Global Daily – Has US core inflation bottomed out?

by: Aline Schuiling , Peter de Bruin

140416-Global-Daily-Insight.pdf ()
  • While US core inflation will rise only modestly in coming months, it seems to have bottomed out…
  • …this should ease FOMC members’ concern that inflation will remain low
  • Germany’s ZEW economic sentiment declines – but still signals growth

Surging food prices lift US inflation…

Consumer prices increased by 0.2% mom in March, following a 0.1% rise the month before. The outcome, which was higher than the consensus forecast of 0.1%, marked the first time in three months that monthly price gains exceeded 0.1%. Although energy prices declined by 0.1%, this was offset by a 0.4% rise in food prices. But more importantly, core consumer prices were up by 0.2% for the first time since November 2013. The 0.2% gain in both headline and core consumer prices had the effect of lifting annual inflation from 1.1% to 1.5%, while core inflation edged up from 1.6% to 1.7%.

…but core inflation also seems to have bottomed out

We think that annual core inflation has bottomed out and that it will move gradually higher during the course of this year and next year. Core inflation has trended downwards since May of 2012, reflecting that a rise in shelter inflation has been offset by falling core goods prices and lower services inflation. However, judging by producer prices, declines in core goods prices should soon start to moderate, something that was already pre-signalled by core goods prices staying flat in month in month terms in March. We also think that a stronger labour market recovery that gradually drives up wages in conjunction with a firming of demand for services will drive up services inflation again. Although rent inflation should ultimately come down when construction activity picks up, on balance, there will be upward pressure on core inflation. Indeed, we think that February marked the inflexion point for core inflation and that it will gradually move higher in coming months, reaching 2% somewhere in the beginning of next year.

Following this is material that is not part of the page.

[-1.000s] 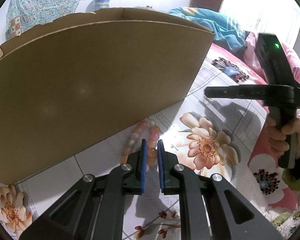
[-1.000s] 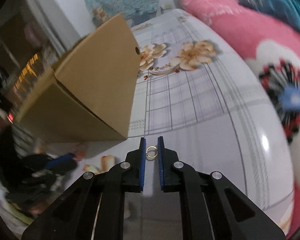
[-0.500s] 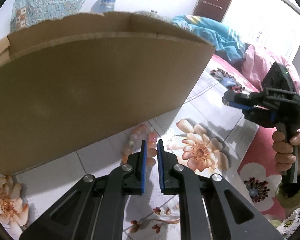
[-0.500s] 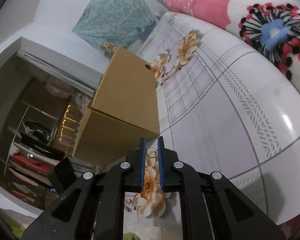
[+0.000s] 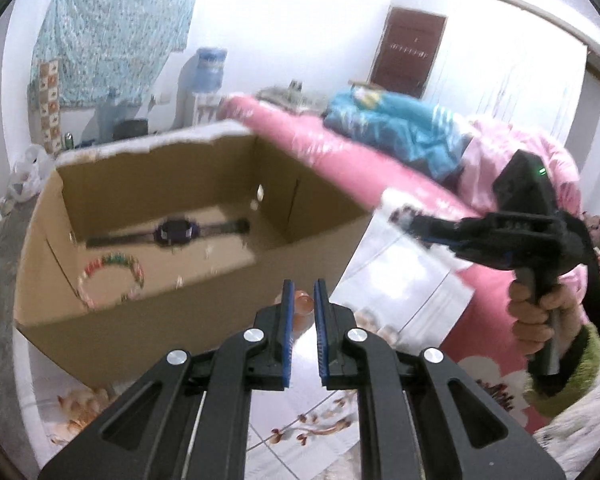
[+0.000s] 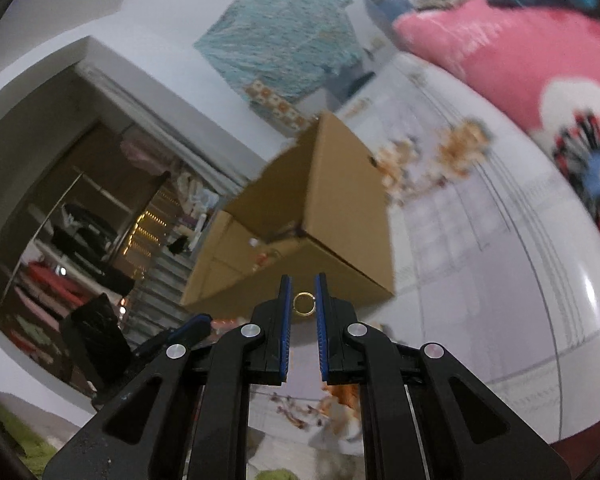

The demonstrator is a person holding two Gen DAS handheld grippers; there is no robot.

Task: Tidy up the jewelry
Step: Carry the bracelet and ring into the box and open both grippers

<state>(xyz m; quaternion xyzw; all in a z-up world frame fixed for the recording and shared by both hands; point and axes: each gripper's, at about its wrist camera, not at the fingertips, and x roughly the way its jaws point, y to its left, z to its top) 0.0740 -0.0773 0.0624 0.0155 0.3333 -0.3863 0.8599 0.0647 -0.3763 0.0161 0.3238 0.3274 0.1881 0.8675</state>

Inflation increasingly to become a driving factor for financial markets

While the release of the inflation figures hardly had an impact on financial markets, we think that this will change going forward. Indeed, while fears about inflation being too low shined through the Fed’s March meeting minutes, inflation gradually moving higher should prompt FOMC members to increasingly recognize that the recovery is on a solid footing. Although there is currently an unusually large discrepancy between CPI-inflation and PCE-inflation, the two series, over time, tend to track each other pretty well. As such, core PCE inflation should also move gradually higher. In conjunction with our view that the recovery will be stronger than the Fed estimates, this should help the dots, describing FOMC members’ view of the appropriate federal funds rate for the end of 2015 and 2016 to gradually climb higher during the second half of the year.

Germany’s ZEW economic sentiment declines – but still signals growth

The ZEW economic sentiment indicator decreased from 47 in March to 43 in April. Given the historical pattern of monthly changes, this can considered to be a relatively moderate decline. Part of the decline seems to have been related to the ongoing tensions in Ukraine, but contributors to the survey (economists and financial analysts) also became slightly less optimistic about the growth outlook for the US, Japan and the UK. Last but not least, the judgment about the current economic situation rose sharply and reached its highest level since July 2011. This probably also contributed to some weakening of the expectations about growth during the next six months. Having said that, at its current level, the ZEW sentiment indicator is still well above its long-term average value of around 25, which is consistent with strong growth in the German economy. Indeed, we expect GDP growth to have picked up noticeably in Q1, when the economy received some one-off extra support from the extremely mild winter weather. Subsequently, growth will probably slow down somewhat, but remain above both the long-term average for the German economy and the eurozone total.